I recently got the opportunity to take over an HA FortiGate cluster that has over 5900 policies, thousands of objects, hundreds of IP Pools, even more VIPs, and a plethora of configuration issues. Today the engineering team of this firewall performed a firmware update to push it from 5.2.9 to 5.2.10. This is a regular task that is performed on a regular basis by these guys.
I hop out of the shower this morning cold because I ran out of hot water and groggy. I glanced at my phone to notice that I had 900 million missed called. The world had ended at this organization and I was the last to know.
I book it to the office and plop down to assess the damage. The firmware upgrade took just fine but no traffic was traversing the Gate. The team had rolled back the configuration AND the firmware by the time I arrived. Still no traffic moving.
I checked the usual suspects and was not immediately able to determine the cause. After all, nothing had changed. After the roll back the device was back to the way it was previously but the issue persisted.
Verified the gateway was up (could ping it from the Gate) and verified the inside interfaces were up. This drove us to have a colleague run a continuous ping while we diag deb flowed the traffic and watched. I’ll be damn. It isn’t routing out. Default route was there though, this IP for the next hop should have easily been located. Router details for the gateway failed though.
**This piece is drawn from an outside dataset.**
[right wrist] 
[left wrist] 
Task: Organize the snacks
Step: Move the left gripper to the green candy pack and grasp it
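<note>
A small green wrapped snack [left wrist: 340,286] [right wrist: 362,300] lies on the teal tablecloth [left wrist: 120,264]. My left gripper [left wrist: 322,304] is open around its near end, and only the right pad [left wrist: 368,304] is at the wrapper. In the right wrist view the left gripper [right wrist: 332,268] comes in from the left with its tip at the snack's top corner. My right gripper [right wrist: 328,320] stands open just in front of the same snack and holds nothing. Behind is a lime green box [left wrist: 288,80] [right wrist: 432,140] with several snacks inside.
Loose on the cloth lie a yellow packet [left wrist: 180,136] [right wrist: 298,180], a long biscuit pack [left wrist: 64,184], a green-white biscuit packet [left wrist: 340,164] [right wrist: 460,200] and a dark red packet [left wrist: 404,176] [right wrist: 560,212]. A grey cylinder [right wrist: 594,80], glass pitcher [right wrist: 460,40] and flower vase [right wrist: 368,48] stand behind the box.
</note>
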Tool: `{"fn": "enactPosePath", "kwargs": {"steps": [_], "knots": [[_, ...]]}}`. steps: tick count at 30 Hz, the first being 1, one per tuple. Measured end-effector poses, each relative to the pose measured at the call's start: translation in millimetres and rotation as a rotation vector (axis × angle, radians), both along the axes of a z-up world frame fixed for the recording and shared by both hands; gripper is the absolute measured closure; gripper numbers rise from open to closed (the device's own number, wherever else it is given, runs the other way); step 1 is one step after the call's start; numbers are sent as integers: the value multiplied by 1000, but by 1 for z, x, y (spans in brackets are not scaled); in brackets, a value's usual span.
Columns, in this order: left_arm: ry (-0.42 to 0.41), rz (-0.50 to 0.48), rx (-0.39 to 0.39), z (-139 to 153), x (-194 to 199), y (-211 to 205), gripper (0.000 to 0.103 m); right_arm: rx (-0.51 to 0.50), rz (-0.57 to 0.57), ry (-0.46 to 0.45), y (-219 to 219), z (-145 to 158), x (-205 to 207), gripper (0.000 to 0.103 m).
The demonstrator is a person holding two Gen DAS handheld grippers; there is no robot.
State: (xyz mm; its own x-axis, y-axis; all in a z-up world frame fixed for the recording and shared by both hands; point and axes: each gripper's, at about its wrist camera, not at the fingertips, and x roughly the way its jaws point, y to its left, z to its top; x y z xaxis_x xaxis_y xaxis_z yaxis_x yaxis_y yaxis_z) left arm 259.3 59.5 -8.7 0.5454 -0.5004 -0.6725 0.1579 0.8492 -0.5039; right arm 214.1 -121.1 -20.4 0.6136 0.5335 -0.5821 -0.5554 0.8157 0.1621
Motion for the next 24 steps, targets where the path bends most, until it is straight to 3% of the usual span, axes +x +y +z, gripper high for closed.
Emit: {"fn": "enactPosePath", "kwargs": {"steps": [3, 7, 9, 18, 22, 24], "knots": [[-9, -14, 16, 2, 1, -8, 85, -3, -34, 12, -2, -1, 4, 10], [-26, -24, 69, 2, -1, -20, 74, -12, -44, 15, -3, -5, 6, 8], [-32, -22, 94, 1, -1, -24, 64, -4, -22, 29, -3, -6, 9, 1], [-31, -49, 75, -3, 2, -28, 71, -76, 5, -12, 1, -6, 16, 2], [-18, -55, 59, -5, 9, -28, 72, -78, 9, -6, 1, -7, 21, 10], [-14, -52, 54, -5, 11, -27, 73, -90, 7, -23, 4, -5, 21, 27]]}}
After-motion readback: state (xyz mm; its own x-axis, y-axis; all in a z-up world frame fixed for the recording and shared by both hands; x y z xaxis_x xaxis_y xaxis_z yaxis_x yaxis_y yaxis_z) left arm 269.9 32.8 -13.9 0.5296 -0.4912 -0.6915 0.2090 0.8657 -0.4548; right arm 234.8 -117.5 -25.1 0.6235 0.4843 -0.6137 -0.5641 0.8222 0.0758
Decided to grep from the full config for the ip of the gateway and guess what. Someone placed an IP Pool on the Gate a very long time ago that was the gateway IP. Apparently, during the upgrade this Pool was FINALLY realized by the Gate and caused ARP to thing the gateway of the Gate was the Gate itself. Take note with this configured this way things should have never worked (before or after the firmware upgrade).
Talk about an interesting day!